* Action item:
Exactly retype the lines of the material from its first line to the line with "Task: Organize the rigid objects", including both.

▼▼▼

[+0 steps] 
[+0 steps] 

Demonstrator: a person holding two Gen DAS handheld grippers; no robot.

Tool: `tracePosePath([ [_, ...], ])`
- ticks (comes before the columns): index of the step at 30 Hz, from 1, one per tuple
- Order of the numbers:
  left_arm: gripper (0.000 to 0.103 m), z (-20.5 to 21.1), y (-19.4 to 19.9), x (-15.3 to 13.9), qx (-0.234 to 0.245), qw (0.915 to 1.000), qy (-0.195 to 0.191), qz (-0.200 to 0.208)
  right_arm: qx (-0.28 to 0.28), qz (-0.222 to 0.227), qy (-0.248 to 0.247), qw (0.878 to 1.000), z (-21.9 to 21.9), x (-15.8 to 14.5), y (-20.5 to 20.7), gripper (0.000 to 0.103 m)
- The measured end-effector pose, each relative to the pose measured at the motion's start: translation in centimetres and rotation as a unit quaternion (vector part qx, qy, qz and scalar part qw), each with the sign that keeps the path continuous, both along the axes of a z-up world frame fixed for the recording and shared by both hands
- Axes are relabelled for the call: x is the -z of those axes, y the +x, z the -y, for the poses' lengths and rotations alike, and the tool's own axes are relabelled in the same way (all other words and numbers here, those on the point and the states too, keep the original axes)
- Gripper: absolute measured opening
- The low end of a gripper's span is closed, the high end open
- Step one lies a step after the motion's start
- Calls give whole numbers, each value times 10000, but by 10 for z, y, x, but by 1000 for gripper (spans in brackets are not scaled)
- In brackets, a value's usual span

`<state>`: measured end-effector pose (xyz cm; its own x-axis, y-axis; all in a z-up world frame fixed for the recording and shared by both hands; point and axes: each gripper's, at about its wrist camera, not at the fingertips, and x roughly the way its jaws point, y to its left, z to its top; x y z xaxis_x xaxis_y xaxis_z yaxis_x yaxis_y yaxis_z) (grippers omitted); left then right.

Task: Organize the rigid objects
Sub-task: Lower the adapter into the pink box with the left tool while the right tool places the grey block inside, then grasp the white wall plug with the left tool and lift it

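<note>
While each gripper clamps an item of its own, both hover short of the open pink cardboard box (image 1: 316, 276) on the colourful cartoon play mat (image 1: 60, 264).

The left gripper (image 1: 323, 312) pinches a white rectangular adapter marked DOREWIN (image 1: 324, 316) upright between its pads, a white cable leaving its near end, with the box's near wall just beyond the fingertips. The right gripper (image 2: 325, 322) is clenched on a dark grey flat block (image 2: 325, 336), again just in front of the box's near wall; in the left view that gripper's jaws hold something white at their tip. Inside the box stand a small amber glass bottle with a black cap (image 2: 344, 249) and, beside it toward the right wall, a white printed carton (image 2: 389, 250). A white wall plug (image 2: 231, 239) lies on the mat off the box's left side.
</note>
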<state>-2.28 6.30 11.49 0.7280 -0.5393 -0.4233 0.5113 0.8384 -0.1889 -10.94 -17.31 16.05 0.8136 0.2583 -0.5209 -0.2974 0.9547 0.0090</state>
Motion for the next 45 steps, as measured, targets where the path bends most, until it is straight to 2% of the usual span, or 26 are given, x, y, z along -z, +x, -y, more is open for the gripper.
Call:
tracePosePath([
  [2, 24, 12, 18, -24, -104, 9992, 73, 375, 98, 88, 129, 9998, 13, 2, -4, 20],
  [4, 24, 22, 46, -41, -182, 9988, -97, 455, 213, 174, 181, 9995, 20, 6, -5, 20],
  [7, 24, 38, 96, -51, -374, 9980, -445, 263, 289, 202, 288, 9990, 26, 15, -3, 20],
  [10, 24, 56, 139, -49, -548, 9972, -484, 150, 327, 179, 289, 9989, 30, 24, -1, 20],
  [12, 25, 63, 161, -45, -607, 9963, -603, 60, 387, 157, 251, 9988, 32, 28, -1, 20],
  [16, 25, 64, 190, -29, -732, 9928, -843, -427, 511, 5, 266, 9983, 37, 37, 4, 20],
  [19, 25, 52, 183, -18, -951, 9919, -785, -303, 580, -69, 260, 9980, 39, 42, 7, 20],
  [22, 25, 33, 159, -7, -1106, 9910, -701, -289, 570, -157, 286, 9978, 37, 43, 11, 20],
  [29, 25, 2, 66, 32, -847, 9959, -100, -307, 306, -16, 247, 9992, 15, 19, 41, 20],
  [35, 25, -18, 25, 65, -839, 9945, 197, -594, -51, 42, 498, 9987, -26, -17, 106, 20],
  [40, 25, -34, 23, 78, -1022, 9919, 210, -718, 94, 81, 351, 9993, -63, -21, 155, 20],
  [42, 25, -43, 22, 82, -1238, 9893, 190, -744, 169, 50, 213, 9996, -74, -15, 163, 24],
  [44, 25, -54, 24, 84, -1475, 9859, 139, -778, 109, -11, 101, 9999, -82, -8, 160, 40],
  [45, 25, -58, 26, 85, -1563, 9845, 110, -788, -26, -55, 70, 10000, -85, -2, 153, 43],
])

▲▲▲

* Solution to the exercise:
[+0 steps] 
[+0 steps] 

Demonstrator: a person holding two Gen DAS handheld grippers; no robot.

Tool: `tracePosePath([ [_, ...], ])`
- ticks (comes before the columns): index of the step at 30 Hz, from 1, one per tuple
- Order of the numbers:
  left_arm: gripper (0.000 to 0.103 m), z (-20.5 to 21.1), y (-19.4 to 19.9), x (-15.3 to 13.9), qx (-0.234 to 0.245), qw (0.915 to 1.000), qy (-0.195 to 0.191), qz (-0.200 to 0.208)
  right_arm: qx (-0.28 to 0.28), qz (-0.222 to 0.227), qy (-0.248 to 0.247), qw (0.878 to 1.000), z (-21.9 to 21.9), x (-15.8 to 14.5), y (-20.5 to 20.7), gripper (0.000 to 0.103 m)
- The measured end-effector pose, each relative to the pose measured at the motion's start: translation in centimetres and rotation as a unit quaternion (vector part qx, qy, qz and scalar part qw), each with the sign that keeps the path continuous, both along the axes of a z-up world frame fixed for the recording and shared by both hands
- Axes are relabelled for the call: x is the -z of those axes, y the +x, z the -y, for the poses' lengths and rotations alike, and the tool's own axes are relabelled in the same way (all other words and numbers here, those on the point and the states too, keep the original axes)
- Gripper: absolute measured opening
- The low end of a gripper's span is closed, the high end open
- Step one lies a step after the motion's start
- Calls give whole numbers, each value times 10000, but by 10 for z, y, x, but by 1000 for gripper (spans in brackets are not scaled)
- In brackets, a value's usual span

`<state>`: measured end-effector pose (xyz cm; its own x-axis, y-axis; all in a z-up world frame fixed for the recording and shared by both hands; point and axes: each gripper's, at about its wrist camera, not at the fingertips, and x roughly the way its jaws point, y to its left, z to its top; x y z xaxis_x xaxis_y xaxis_z yaxis_x yaxis_y yaxis_z) (grippers omitted); left then right.

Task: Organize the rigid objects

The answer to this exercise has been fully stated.